Having to make choices based on inadequate, unreliable, or unknown-quality info is a far more common task post-CRPS than pre-CRPS. Stumbling around in the dark and guessing, hoping for the best or maybe for the kindness of strangers, is not yet a default, but it sure is more common.

At some level — probably that mile-high view that my “wise self” hangs onto, whether or not it’s talking to me at the moment — it’s funny to see a super-clever type A whizz kid with delusions of promotion, like I used to be, stumbling around in the dark here. There’s a poetic justice to that, um, adjustment that even I can see. My darker side, perhaps, which I usually inflict only on myself.

“There’s always an afterwards”:
Sequelae & Consequences

Reality doesn’t care what drives my decisions; the “afterwards” I face is going to be what it’s going to be, and derive largely from the choices I make — not the ones I wanted to make, or was unable to make, or wished I could have made. They stem directly from the choice I did make, consciously or not, emotionally or not, rationally or not, wisely or not. It takes, again, a lot of practice and some basic training to keep in mind that there will be an afterwards, and force myself to make the decision that results in a better afterwards — even if it’s less satisfying at the time.

The increasing intransigence of reality is really annoying! Can’t it work with me a little more? Sigh.

The older, poorer, and sicker I get, the less flexible the world around me gets. Being young and perky was all kinds of help — I had no idea!

everyone over 50

I distinguish sequelae (|suh-quell’-eye|) from consequences like this:

  • Sequelae are natural results of something. They may or may not be a problem, may or may not need managing, but they’re just what happens as a result of factors we don’t necessarily control.
  • Consequences are results that must be dealt with somehow. Assessing consequences is part of rational decision-making. Who could be hurt? What might it cost? What kind of damage, or benefit, could happen? They’re predictable, if we stop and think things through properly. So, there’s a level of responsibility involved.

We RISK possible sequelae. We FACE possible consequences.

Too much decision-ing:
What About Control Issues?

In the category of bottomless dopamine sinks…

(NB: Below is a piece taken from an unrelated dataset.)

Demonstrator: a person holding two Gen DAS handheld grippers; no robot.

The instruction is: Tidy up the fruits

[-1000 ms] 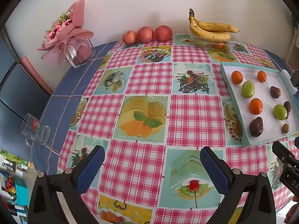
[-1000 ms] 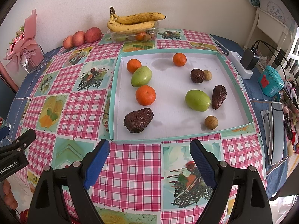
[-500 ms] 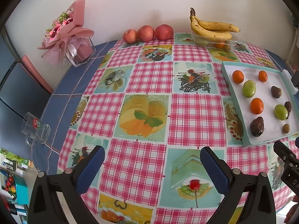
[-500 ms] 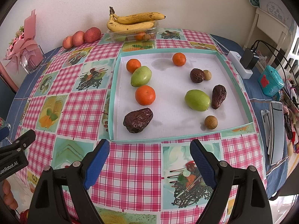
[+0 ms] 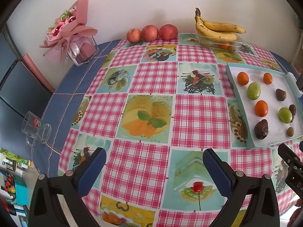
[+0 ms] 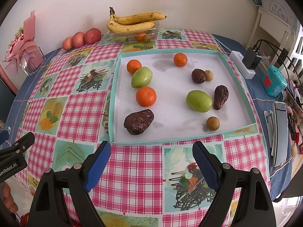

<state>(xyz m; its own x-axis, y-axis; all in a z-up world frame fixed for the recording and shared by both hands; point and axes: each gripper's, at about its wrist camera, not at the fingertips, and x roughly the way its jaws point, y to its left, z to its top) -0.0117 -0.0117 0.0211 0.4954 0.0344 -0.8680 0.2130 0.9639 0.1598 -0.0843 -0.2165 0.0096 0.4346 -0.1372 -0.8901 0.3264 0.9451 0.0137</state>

Trying to control too much of my environment is a total waste of effort. It soaks up decision-making chemistry, burns through my attention like a bonfire, and creates a lot more anxiety for absolutely zero net benefit.

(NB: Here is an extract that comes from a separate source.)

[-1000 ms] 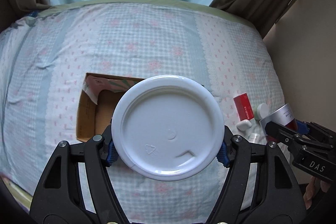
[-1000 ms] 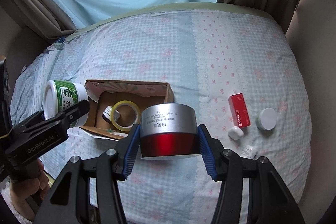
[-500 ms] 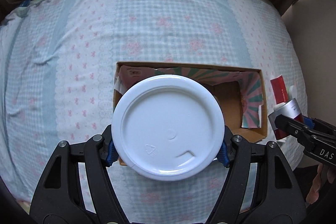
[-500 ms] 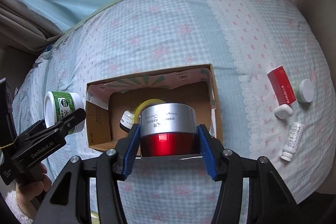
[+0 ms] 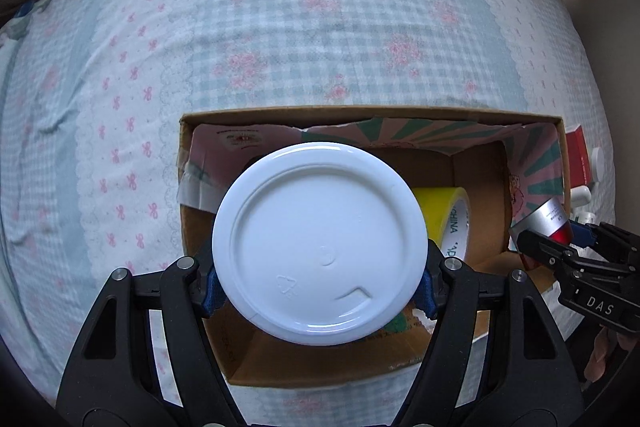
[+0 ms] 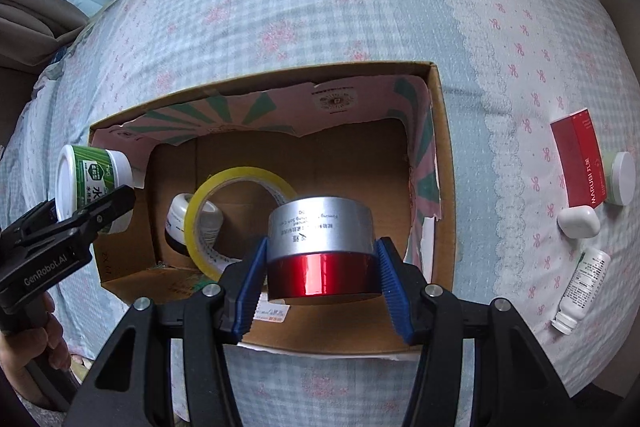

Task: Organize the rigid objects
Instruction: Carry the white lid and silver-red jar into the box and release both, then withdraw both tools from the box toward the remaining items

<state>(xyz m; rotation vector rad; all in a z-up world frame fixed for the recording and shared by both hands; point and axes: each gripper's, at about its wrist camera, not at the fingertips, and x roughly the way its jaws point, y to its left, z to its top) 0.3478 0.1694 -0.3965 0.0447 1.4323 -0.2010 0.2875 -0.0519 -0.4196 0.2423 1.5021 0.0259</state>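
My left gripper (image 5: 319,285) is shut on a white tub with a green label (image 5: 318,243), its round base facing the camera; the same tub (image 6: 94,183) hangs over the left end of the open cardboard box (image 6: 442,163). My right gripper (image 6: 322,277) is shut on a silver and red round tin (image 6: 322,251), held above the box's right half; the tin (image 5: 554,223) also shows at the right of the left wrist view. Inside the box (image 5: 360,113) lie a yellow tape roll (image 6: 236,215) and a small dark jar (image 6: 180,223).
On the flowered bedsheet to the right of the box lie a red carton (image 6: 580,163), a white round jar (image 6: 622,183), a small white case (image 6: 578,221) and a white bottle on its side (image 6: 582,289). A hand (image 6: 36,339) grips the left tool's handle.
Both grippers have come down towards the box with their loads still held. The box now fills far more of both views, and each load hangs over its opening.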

People who knew (or dated) me in my 20’s quirk up one corner of the mouth a lot these days. I’m happy to let anyone decide anything for me — as long as it doesn’t do any further harm. My emotional investment in things like where to meet or what to eat, interior decor, stylistic choices, what others should do — pretty much nil.

My emotional investment in being in control is tightly centered on protecting my immune and nervous systems. That’s about it. Anything that meets those (admittedly, enormous & far-reaching) criteria and then looks for something more from me gets a big, airy, sky-bright “whatever!”

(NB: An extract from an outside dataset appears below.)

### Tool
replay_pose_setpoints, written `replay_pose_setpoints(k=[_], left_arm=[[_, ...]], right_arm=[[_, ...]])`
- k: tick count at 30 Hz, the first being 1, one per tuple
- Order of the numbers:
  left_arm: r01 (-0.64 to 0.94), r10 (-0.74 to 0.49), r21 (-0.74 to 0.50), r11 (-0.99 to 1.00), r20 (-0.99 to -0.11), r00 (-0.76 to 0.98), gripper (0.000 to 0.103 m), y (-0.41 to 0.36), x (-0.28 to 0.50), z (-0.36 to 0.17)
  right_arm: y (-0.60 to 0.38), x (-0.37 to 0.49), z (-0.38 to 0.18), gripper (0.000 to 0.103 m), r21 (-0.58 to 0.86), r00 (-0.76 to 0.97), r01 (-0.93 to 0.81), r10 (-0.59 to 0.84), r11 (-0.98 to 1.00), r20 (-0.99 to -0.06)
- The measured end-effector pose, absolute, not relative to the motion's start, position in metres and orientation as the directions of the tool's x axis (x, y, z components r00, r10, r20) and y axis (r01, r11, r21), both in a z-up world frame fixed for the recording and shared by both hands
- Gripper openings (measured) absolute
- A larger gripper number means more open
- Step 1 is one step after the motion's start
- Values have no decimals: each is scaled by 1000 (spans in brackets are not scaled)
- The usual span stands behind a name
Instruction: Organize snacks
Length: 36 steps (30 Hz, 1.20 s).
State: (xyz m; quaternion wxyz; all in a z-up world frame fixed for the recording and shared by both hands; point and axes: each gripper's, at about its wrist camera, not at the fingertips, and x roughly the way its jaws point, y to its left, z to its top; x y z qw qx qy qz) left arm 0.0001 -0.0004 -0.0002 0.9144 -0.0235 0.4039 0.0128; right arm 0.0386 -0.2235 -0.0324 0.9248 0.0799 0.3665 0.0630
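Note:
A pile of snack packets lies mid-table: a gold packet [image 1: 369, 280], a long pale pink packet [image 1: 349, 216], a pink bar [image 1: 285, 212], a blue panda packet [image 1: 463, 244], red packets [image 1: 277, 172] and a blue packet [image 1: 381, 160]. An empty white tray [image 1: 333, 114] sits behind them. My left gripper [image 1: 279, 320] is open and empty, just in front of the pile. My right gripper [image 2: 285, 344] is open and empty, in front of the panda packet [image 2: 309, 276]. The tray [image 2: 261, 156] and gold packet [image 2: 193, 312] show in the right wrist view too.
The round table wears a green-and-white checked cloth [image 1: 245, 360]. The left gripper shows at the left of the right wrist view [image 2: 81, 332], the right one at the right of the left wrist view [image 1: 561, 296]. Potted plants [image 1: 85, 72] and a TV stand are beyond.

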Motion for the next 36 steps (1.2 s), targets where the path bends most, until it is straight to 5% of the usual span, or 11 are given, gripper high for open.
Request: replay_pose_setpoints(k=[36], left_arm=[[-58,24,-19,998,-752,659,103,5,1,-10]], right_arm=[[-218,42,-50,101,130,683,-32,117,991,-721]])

I realized that control issues were really a type of anxiety. I have my past traumas, like most, and loads of current problems which are terrifying to contemplate, so it’s reasonable to be anxious. Not helpful, though. Anxiety stalls my brain out completely.

This ratfink disease forces me to choose consciously — and learn to enforce skillfully — what to let myself worry about. It’s one of the great lessons of learning to live with this disease. Speaking as someone who started out being mildly thrilled by emergencies and wound up, at my nadir, being unable to get out of my home and onto a bus because of long-legged terror looming and lunging at me, I’m the first to say that managing anxiety is a journey, a process, any of those things that won’t be completed in my life because it now is part of my life.

This is why I now meditate twice a day. I was mulling, about a month ago, how much harder it was to keep my temper or keep my brain ticking over at a functional rate. The Dalai Lama’s dictum came to mind: “Meditate for half an hour every day. Oh, you don’t have time to meditate for half an hour every day? Meditate for an HOUR every day!”

I’d gotten to the point where an hour before bedtime was not cutting it any more. Figuring the Dalai Lama has never steered me wrong so far, I added another hour (or so) of meditation, after my morning pills go down.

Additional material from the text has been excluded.